**ACTIVITY**
Tally the lines below that hold the string "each", and give only the tally.

**DATA SHOWN**
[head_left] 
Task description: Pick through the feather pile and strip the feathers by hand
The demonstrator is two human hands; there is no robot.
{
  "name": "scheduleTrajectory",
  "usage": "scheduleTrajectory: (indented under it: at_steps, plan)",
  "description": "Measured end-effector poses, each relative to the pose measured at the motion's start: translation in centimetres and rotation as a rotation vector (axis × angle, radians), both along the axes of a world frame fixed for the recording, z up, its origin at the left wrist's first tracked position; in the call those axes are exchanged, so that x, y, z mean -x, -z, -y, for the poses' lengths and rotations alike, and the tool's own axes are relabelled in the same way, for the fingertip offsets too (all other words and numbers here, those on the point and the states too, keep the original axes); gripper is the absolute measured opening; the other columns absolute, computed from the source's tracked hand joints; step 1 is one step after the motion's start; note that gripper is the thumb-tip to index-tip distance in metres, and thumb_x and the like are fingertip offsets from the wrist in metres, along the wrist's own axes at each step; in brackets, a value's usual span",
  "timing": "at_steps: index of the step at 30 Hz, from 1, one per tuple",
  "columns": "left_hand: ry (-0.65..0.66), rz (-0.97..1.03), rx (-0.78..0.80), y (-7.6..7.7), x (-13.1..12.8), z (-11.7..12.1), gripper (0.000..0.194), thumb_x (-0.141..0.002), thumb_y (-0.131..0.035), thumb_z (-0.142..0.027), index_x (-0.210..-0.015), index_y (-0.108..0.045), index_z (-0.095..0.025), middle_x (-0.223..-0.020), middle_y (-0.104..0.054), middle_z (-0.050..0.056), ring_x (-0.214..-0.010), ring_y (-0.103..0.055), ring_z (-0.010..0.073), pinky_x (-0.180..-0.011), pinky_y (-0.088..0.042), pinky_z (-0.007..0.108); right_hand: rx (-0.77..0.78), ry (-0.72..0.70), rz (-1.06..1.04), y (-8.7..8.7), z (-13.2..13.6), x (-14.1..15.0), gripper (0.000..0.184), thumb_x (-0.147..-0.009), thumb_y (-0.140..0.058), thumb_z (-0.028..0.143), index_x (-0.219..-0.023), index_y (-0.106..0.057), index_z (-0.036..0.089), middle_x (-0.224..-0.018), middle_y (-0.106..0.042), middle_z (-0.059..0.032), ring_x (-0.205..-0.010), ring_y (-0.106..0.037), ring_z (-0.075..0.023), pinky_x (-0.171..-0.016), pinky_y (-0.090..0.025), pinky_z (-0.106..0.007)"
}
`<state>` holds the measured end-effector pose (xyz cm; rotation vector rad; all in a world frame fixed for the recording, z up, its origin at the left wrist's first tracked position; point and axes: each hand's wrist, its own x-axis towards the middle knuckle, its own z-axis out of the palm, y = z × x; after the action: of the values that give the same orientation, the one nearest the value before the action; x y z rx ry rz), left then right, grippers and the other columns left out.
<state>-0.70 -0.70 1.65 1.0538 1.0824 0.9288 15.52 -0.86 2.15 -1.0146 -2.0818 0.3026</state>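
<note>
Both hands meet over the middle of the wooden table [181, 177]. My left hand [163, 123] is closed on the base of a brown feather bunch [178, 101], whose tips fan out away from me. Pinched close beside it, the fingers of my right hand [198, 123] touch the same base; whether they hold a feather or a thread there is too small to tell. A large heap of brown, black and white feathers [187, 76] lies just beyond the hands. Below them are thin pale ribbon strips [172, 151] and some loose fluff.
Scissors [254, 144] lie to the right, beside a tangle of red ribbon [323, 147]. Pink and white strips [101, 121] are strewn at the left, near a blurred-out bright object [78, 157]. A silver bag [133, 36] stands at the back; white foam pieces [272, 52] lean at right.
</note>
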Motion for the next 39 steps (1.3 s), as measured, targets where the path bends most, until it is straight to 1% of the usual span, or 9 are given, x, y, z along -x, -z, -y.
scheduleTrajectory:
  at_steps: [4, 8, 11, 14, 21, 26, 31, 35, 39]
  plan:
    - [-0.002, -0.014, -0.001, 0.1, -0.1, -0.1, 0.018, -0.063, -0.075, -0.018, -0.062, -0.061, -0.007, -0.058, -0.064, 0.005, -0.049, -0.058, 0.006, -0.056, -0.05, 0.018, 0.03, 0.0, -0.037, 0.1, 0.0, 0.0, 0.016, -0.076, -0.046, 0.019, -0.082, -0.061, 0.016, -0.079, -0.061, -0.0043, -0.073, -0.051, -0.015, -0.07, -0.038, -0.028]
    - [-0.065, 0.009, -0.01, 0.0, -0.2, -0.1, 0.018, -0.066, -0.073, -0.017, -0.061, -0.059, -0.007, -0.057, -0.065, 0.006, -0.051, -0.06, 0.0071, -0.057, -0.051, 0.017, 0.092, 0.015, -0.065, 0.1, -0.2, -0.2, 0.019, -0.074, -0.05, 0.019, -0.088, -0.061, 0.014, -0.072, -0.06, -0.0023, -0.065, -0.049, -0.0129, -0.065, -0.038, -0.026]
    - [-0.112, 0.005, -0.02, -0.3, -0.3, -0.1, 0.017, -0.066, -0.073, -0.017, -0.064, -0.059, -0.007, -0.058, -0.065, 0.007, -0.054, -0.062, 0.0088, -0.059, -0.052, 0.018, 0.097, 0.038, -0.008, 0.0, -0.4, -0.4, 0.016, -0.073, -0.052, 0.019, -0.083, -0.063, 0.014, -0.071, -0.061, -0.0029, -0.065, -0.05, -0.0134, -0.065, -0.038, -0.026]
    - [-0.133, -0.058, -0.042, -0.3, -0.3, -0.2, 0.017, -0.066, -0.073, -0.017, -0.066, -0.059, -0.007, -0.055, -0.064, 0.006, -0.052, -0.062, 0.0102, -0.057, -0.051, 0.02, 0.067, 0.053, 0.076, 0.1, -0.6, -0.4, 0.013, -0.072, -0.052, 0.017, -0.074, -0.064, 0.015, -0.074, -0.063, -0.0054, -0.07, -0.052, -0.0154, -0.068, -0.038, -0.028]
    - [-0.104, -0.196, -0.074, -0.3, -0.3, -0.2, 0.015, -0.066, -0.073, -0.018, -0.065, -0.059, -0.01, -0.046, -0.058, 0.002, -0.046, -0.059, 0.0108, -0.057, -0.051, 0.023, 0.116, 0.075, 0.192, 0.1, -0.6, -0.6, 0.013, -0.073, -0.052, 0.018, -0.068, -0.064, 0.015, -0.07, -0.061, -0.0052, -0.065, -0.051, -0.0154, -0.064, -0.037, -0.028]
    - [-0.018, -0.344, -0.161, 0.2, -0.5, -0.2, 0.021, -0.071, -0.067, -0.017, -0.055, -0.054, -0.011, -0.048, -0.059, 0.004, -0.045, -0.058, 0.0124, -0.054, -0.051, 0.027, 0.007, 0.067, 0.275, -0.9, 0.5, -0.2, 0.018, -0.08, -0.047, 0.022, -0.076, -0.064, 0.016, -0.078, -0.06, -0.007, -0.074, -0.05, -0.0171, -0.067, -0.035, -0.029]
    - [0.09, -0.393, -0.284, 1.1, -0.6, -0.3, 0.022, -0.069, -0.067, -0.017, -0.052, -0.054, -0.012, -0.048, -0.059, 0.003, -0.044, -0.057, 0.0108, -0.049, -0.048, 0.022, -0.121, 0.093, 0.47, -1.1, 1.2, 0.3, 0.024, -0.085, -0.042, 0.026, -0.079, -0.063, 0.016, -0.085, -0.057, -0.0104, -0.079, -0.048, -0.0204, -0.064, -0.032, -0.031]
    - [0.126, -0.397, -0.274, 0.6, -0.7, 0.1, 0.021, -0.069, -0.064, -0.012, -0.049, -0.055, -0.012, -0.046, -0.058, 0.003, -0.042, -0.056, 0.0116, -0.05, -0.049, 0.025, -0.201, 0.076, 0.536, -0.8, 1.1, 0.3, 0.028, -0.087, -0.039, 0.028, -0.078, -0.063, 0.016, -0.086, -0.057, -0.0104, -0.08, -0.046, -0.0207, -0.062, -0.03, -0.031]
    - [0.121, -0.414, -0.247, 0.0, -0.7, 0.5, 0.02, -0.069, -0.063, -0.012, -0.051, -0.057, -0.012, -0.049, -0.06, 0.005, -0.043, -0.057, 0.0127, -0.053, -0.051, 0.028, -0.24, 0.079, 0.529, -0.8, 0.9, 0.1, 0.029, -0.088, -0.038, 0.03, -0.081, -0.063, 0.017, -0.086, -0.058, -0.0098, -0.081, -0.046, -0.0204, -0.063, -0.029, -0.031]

**RESPONSE AREA**
2